IHRAM.CO.ID,JAKARTA -- Beredar informasi di masyarakat bahwa masa tinggal jamaah haji reguler Malaysia hanya 25 hari. Menanggapi hal ini, Direktur Layanan Haji Luar Negeri Kementerian Agama (Kemenag), Subhan Cholid, menegaskan informasi ini keliru.
Adapun penegasan itu juga disampaikan untuk merespons pernyataan Anggota Badan Pelaksana Badan Pengelola Keuangan Haji (BPKH) Amri Yusuf. Sebelumnya ia menyebut Indonesia perlu belajar dari Malaysia, yang bisa menyelenggarakan haji dalam durasi 25 hari karena meniadakan Arbain.
"Mengatakan durasi haji Malaysia 25 hari itu keliru," kata Subhan dalam keterangan yang didapat Republika, Ahad (19/2/2023).
Menurutnya, masa tinggal jamaah haji Malaysia jauh lebih lama dari Indonesia. Padahal, masa tinggal jemaah haji Indonesia saja sudah 40 hari.
Dirinya pun menyebut sudah melakukan komunikasi dengan Datuk Sri Syed Saleh, Kepala Tabung Haji Malaysia. Jamaah haji Malaysia dijadwalkan sudah berangkat pada 1 Zulkaidah, lebih awal dari Indonesia yang dijadwalkan berangkat 4 Zulkaidah.

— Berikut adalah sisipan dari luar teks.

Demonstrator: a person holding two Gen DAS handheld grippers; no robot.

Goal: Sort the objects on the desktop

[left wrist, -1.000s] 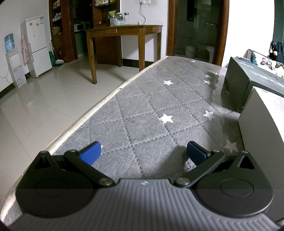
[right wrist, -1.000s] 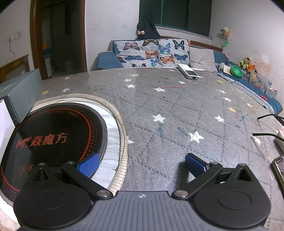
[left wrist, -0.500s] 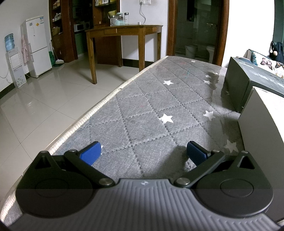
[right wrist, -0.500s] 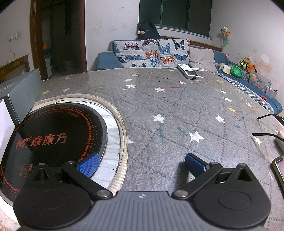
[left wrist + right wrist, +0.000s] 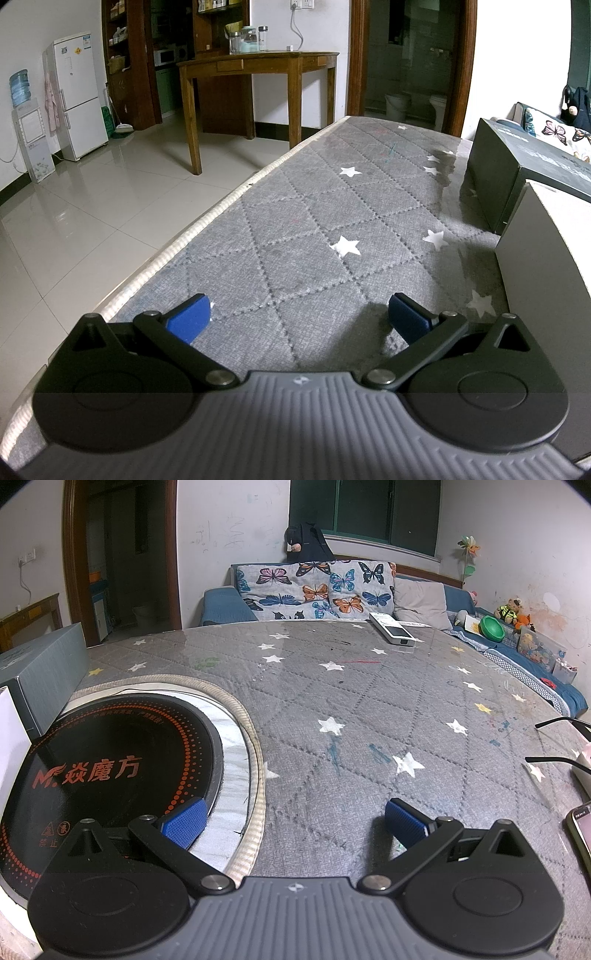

"Sementara Bandara Arab Saudi, baik Jeddah maupun Madinah, baru dibuka kembali untuk proses pemulangan jemaah pada 15 Zulhijjah. Kalau rentang hari Zulkaidah 29 sampai 30 hari, maka dipastikan masa tinggal jemaah haji reguler Malaysia lebih dari 45 hari," lanjut dia.
Tidak hanya itu, Subhan menyampaikan informasi masa tinggal jamaah haji reguler Malaysia sebenarnya bisa dicek dari publikasi website Tabung Haji. Di situ diinformasikan kloter pertama berangkat 1 Zulkaidah dan pulang pada 18 Zulhijjah.
"Jadi masa tinggal antara 47 atau 48 hari, bukan 25 hari seperti disampaikan BPKH," ujarnya.
Anggota BPKH Amri Yusuf sebelumnya dikabarkan menyarankan agar penyelenggaraan haji Indonesia belajar dari Malaysia, yang bisa dilakukan 25 hari. Pernyataan ini ia sampaikan dalam diskusi BPIH Berkeadilan dan Berkelanjutan di Gedung PP Muhamadiyah, Jakarta Pusat, Jumat (17/2/2023).
Saran ini ia sampaikan demi menekan biaya haji agar tidak terlalu tinggi. Menurutnya, Malaysia telah meniadakan ibadah arbain atau shalat wajib sebanyak 40 kali berturut-turut selama delapan atau sembilan hari di Masjid Nabawi, sejak empat tahun lalu.
Ia juga menyebut langkah pemerintah Malaysia itu telah membuat ibadah haji jamaahnya menjadi lebih efisien dan lebih cepat. Namun, ia juga tidak menampik jika sarannya tidak mudah untuk dieksekusi. Hal ini disebabkan untuk Sebab, harus dibicarakan terlebih dahulu dengan Majelis Ulama Indonesia atau MUI.
“Nah apakah Indonesia akan berani mengambil sikap seperti itu, ini perlu diskusi di kalangan ulama. Harus ada konsesus nasional apakah dalam proses penyelenggaraan haji itu tetap mempertahankan arbain,” ujar dia kala itu.
Belakangan, Amri menyatakan terima kasih atas koreksi yang disampaikan oleh Kementerian Agama. Soal usulan jumlah hari agar lebih singkat seperti Malaysia yang tanpa Arbain, menurut dia, harus dikalkulasi ulang dan pihak yang paling berwenang dan mengetahuinya yakni Kementerian Agama.